Job Creation Snake Oil

Chuck Johnson reports in Monday's Missoulian (read the article here) that all of the Republican candidates for  governor are claiming that the best way to get Montana's economy growing is to break down the "regulatory barriers" that are holding businesses back and to "fast track" natural resource development. 

This is standard Republican fare, of course, and it's designed to resonate with voters who are frightened by the dismal state of the economy and are desperate for solutions. But solutions are not what they're getting from the Republican gubernatorial candidates. They're getting snake oil.
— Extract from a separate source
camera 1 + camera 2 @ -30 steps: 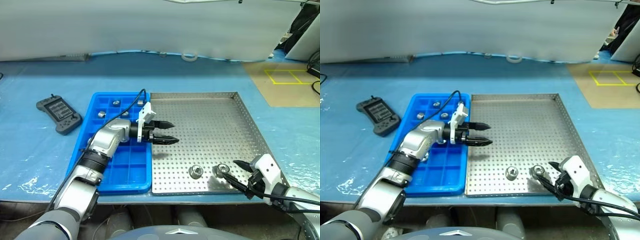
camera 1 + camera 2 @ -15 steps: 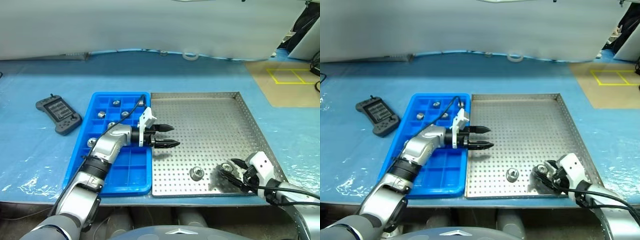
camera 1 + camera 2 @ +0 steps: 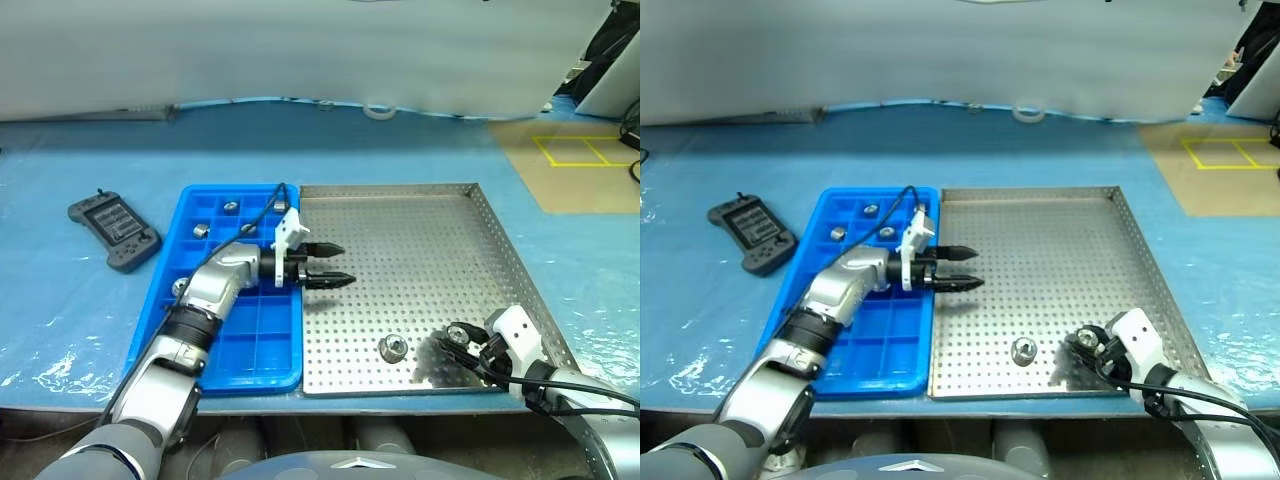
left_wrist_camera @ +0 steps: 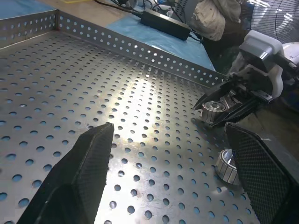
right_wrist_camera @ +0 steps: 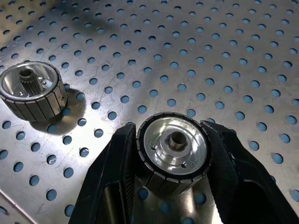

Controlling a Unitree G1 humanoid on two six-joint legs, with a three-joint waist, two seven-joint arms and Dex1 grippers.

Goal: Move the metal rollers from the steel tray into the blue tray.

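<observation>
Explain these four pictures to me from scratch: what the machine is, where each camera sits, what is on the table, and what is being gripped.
This is a humanoid robot with two arms, each ending in a gripper of two black fingers. Two pictures come from cameras on its head, looking down over the table; the other two come from cameras on its wrists, looking along the fingers.

On the blue-covered table lie a steel tray with a dotted floor, a blue tray divided into small squares, and a black controller.

The left gripper hangs open over the steel tray's edge, holding nothing. The right gripper has its fingers against both sides of one metal roller. A second roller lies free beside it. A few rollers already sit in the blue tray.
</observation>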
If you want to know what makes employment grow, and then stop growing, it's instructive to compare Montana's job growth between 2000 and 2010  to what was happening in the rest of the country.  The chart below depicts the growth over this period of all jobs in the US (in blue) and Montana (in green). It also shows the growth of Montana natural resource jobs (in red). All the job figures are expressed as percentages of their 2000 values.*

What the chart shows is that for the nation as a whole, employment dipped a bit in the relatively mild recession of 2001, but then grew steadily until 2007. In 2008, with the onset of the Great Recession, it fell sharply. Over this same period, the Montana economy did quite a bit better. Our job growth was significantly faster than the rest of the country's, and we avoided the 2001 downturn completely. Of course with the Great Recession, Montana job growth turned into job loss, but not quite as badly as it did elsewhere in the country.

Now here's the question: between 2000 and 2007, were Montana businesses growing so fast because they were free of  oppressive government regulation? In 2007 did regulatory barriers suddenly leap up and ensnare them? Well, of course not. Before 2007, Montana businesses showed that they could function very well indeed in a regulatory, tax and business environment very much like the one they have right now.  What changed in 2007, and led to the reversal of job growth, was not any change in the regulatory environment. It was the collapse of the US economy, on which the health of Montana's economy heavily depends. And if candidates tell you that by scrapping regulations (and presumably all the protections those regulations provide) they can reverse the effects of the biggest economic downturn since the Great Depression, run the other way.

What about the other element in the Republican formula: natural resources? It's a long story, but it's pretty clear that before 2007, Montana enjoyed rapid job growth despite the fact that employment in natural resources (agriculture, forest and wood products, mining, and primary metal products) was, at best, stagnant. My former colleague at UM, economist Tom Power, has said that counting on natural resources to drive economic growth is like trying to drive a car looking in the rear view mirror.  It's thinking that what worked in the past will work in the future. It's time to look through the windshield.  There's a changing world out there presenting us with new opportunities. Those were the opportunities Montanans seized to create job growth and economic vitality before the recession. When are the Republican candidates who want to be governor of Montana going to understand that?

* I prepared this chart using data from the US Department of Commerce, Bureau of Economic Analysis, Regional Economic Accounts. You can download this and lots of other data from this source by clicking here.